The Effects of Obesity in the Workplace Affecting Companies Negatively

Besides their other problems, the increasing size of employees is worrying even small business leaders.

As indicated in a study by this newsletter's parent and other measurements, the problem is growing and business leaders are concerned.

With health premium costs soaring and the need for reducing insurance usage, smaller companies are encouraging workers to lose weight. Nonetheless, obesity in the workplace is a problem. 

In addition to increased health insurance premium and claims costs, obese workers also tend to take more days off from work due to illness and can be more likely to suffer on-the-job injuries, which can lower productivity for the work team and company.

To combat these issues, many employers are offering wellness programs and involving employees in helping each other make healthier lifestyle decisions, including nutritional awareness, exercise, and reducing problematic behaviors such as smoking and drinking.

These programs can be very inexpensive to implement, even for a small company.  Wellness challenges can be implemented that help employees stay accountable to their peers, either on an individual or a team-basis. 

For example, a program that gives points for to each individual on a team for getting 30 minutes or more of exercise a day or for getting all of their servings of items from the food chart. 

These points can then be accumulated toward an overall team goal that can be an inexpensive reward or some type of company-wide recognition. 

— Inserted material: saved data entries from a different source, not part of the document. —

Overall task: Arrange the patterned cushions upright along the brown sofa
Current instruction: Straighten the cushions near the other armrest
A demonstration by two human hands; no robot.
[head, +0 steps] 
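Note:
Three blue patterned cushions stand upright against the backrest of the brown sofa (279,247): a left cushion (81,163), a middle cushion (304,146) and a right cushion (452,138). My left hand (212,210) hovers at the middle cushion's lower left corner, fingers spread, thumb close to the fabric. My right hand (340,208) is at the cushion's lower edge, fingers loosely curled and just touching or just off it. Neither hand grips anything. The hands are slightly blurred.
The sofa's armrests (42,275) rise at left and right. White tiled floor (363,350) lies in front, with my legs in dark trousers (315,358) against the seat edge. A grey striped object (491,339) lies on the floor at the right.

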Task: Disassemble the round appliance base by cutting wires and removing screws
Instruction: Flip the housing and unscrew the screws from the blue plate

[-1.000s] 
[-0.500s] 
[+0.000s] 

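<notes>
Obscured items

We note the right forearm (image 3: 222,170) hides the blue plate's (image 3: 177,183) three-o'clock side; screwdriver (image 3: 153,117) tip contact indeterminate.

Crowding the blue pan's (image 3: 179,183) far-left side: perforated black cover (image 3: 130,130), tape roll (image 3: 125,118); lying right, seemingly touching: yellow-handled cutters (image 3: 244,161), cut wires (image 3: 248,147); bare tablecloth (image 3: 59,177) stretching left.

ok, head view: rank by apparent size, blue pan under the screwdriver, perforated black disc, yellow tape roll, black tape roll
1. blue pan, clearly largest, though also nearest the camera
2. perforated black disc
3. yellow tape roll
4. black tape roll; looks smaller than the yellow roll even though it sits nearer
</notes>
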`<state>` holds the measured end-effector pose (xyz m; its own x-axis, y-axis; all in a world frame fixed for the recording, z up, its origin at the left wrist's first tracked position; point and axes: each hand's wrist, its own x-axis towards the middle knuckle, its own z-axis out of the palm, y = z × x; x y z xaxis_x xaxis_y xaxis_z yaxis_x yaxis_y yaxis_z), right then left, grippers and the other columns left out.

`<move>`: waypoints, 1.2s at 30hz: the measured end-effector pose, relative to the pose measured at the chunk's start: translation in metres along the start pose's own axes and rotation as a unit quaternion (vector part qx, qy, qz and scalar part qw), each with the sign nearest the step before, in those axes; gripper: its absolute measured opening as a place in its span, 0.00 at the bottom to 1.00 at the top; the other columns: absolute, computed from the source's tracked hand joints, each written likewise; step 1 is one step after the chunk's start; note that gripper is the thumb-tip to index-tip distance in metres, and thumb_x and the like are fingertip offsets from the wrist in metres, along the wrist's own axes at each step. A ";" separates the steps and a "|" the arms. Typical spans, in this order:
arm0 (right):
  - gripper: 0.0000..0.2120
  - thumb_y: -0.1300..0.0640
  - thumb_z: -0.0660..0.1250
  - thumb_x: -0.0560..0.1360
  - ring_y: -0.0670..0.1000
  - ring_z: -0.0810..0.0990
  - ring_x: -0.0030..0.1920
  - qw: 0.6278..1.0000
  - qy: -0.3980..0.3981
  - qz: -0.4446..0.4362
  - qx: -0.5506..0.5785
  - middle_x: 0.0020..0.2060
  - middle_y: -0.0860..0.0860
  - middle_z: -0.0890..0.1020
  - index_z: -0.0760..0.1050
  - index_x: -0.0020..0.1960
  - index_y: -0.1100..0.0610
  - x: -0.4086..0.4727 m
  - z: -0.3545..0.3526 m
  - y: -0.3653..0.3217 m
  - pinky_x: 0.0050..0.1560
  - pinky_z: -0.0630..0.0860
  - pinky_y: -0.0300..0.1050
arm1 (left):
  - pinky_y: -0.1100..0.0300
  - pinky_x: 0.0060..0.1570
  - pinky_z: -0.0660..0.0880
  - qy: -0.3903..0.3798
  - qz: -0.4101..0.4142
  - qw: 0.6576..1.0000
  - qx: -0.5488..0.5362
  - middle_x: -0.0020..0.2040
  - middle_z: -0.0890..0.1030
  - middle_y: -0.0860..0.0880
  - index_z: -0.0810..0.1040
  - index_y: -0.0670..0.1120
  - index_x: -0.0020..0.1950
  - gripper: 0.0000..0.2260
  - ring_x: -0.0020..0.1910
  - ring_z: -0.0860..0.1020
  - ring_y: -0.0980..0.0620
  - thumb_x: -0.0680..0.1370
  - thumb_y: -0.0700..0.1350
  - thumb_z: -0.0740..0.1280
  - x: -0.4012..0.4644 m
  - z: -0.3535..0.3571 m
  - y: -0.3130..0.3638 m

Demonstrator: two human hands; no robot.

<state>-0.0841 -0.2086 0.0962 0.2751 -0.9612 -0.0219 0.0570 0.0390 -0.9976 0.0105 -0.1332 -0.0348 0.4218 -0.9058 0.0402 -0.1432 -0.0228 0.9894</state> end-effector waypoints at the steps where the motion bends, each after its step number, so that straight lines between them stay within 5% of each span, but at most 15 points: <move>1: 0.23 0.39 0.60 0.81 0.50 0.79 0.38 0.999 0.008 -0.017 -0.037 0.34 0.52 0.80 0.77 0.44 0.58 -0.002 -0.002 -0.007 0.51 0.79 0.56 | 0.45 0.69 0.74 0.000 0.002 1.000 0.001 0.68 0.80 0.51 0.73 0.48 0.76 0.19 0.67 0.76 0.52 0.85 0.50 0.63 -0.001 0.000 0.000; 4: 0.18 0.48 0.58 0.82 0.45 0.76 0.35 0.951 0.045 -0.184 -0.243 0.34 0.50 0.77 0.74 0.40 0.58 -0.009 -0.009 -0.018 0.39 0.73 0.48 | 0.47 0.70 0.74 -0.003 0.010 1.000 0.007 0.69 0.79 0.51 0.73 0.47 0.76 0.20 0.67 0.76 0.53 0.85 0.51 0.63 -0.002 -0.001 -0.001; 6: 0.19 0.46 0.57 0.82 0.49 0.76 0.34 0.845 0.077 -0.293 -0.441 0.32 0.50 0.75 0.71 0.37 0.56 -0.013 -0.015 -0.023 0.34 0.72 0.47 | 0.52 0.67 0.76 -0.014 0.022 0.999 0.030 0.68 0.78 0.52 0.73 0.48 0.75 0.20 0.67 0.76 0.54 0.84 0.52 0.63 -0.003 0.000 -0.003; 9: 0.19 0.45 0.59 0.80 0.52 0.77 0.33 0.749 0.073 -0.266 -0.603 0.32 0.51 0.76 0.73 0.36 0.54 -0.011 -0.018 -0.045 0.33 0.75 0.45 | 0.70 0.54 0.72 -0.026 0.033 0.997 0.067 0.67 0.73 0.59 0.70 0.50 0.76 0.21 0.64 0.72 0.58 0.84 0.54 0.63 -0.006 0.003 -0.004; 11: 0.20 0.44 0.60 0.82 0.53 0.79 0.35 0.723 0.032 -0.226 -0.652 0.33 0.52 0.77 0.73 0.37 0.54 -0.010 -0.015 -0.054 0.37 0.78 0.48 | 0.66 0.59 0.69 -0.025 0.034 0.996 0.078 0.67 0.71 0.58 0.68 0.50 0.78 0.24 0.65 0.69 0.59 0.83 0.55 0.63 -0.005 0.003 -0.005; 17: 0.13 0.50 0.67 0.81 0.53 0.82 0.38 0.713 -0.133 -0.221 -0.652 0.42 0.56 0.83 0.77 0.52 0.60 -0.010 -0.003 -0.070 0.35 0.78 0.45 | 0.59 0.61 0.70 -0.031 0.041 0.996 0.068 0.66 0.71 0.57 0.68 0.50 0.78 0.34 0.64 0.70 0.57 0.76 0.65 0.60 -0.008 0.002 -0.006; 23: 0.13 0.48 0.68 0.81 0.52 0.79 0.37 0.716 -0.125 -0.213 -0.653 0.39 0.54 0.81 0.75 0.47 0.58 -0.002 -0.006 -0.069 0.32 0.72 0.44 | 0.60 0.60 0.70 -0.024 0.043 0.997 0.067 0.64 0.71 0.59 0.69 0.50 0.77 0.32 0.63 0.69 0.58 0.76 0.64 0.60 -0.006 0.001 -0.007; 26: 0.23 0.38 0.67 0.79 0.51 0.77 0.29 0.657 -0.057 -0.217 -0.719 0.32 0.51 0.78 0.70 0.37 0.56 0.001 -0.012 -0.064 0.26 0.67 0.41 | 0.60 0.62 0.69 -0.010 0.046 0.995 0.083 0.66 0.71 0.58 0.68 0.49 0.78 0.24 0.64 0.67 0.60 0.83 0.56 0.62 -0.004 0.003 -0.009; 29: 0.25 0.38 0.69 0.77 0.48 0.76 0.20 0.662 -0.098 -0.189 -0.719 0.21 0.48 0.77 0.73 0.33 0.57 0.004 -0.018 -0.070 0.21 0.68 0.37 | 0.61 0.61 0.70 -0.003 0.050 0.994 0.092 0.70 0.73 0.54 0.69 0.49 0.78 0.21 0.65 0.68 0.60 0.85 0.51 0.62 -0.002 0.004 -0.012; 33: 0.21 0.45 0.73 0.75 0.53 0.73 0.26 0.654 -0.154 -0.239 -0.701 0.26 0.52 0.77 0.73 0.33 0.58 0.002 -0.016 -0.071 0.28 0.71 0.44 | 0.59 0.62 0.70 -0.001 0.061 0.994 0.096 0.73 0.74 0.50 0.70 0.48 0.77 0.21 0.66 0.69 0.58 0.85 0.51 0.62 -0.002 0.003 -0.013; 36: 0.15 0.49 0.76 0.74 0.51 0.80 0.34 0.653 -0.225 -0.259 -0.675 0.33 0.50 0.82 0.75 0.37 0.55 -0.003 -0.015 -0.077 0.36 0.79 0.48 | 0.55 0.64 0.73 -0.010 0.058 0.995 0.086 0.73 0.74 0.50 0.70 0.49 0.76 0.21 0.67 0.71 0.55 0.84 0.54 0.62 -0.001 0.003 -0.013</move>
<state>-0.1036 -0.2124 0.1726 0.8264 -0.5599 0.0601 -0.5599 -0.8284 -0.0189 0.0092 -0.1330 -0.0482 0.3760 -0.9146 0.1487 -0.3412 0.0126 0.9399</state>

Companies can also allow employees to create clubs to support each other, such as a weight-loss group that holds each other accountable for eating choices and weight loss. 

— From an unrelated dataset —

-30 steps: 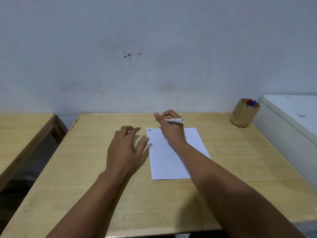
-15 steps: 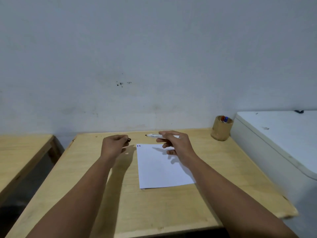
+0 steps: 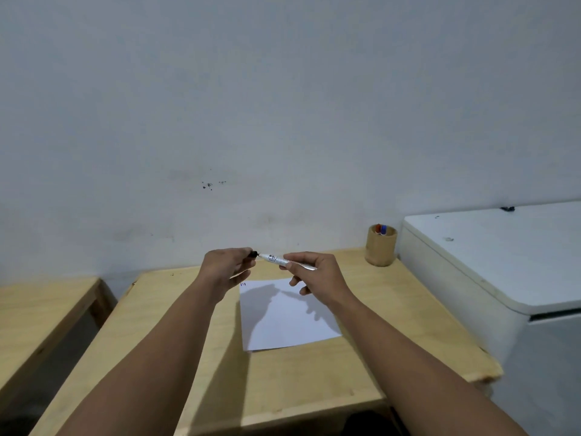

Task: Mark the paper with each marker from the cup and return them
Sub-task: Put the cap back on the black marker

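My right hand [image 3: 314, 275] grips a white marker [image 3: 275, 259] level above the table, its black tip pointing left. My left hand [image 3: 224, 267] pinches a small black cap [image 3: 253, 254] right at that tip. Below both hands lies a white sheet of paper [image 3: 289, 319] with a few short marks at its top left corner [image 3: 242, 283]. A tan cup [image 3: 380, 245] stands at the table's far right corner, holding a red and a blue marker [image 3: 381, 229].
The wooden table [image 3: 283, 379] ends at a wall behind. A white chest-like appliance [image 3: 490, 256] stands right of the table, close to the cup. A second wooden table [image 3: 41, 313] sits to the left across a gap.
Both hands rose off the paper and came together. The left hand, flat on the table a second ago, now holds the cap at the marker's tip. The view tilted up.
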### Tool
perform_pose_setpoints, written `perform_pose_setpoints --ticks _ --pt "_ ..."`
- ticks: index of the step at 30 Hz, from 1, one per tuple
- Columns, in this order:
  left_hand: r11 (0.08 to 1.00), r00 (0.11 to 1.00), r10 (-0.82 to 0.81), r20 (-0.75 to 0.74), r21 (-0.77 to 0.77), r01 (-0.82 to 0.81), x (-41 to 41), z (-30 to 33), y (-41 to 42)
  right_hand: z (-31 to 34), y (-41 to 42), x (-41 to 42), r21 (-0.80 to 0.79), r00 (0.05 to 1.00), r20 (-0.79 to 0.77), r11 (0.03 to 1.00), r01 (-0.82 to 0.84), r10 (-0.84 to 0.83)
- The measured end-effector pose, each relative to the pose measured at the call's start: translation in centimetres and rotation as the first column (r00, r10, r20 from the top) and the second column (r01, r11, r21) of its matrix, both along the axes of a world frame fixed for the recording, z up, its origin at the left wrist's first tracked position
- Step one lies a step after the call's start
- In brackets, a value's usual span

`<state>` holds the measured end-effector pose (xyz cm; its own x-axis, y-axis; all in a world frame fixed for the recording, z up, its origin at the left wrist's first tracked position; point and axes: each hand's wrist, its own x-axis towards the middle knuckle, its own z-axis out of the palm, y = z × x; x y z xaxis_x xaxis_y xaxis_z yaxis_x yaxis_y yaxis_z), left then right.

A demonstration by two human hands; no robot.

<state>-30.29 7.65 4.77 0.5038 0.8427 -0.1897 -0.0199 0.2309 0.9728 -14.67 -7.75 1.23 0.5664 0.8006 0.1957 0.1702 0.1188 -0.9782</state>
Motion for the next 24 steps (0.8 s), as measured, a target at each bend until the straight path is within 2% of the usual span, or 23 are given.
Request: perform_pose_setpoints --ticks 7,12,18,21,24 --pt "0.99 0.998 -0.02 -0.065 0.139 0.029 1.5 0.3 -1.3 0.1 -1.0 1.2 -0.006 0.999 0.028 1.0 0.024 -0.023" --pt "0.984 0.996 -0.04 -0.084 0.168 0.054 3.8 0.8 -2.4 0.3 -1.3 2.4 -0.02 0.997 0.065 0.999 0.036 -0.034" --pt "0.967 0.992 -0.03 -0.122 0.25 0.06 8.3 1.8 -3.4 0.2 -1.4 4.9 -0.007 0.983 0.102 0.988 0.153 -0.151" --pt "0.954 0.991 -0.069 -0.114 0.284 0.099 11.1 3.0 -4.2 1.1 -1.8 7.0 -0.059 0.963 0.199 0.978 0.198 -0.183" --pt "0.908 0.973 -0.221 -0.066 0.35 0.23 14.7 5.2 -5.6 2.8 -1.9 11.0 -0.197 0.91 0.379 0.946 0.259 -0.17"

This doesn't cost the company anything, except a space onsite for the group to meet, but this type of program can have great success in motivating employees to make healthier choices.

While larger companies often create an on-site fitness center for their staff, small businesses can often partner with a local fitness club to give discounts to employees who sign up for a membership and work out a certain number of times per month. 

Many health insurance companies are now offering discounts to larger fitness clubs and employers can choose to add this onto their plan for a small fee.

Health insurance companies will also often have wellness educators on staff now that can come to a company's site and do educational talks.  It is to the health insurance company's benefit to promote healthy living as much as possible in order to reduce claims later on for behaviors that have led to illnesses or injuries. 

Employers can also network with their local Chamber of Commerce or even colleges in their area to find low-cost speakers who can come in over a lunch hour and meet with interested employees on a particular wellness topic.

Wellness programs need to be constantly communicated and publicized to employees in order to be successful.  It needs to be in the employee's daily life and a focus of the corporate culture.  It can be talked about in employee newsletters, department or company meetings, inserts in paychecks, etc. 

Companies who are considering a wellness program can start out by conducting an employee survey to find out what types of interests the employees have and what types of information or programs they are looking for. 

Often, there will be employees who are knowledgeable about a topic, such as yoga or meditation that will then offer to do a free session with employees over a lunch hour.  

Employers can also create a wellness committee of employees that can help guide and create the program.  Programs will often be more successful if there is employee buy-in early on and employees can "sell" the program to their peers.

For companies that are interested and need ideas, they can also check out the Internet, which is a great resource for companies who want free or low cost materials. 

Wellness programs in today's society make smart business sense, regardless of the size of the company, and are a great way to motivate, recognize and reward your employees for making healthy lifestyle choices, while also helping to improve the bottom line for health insurance costs.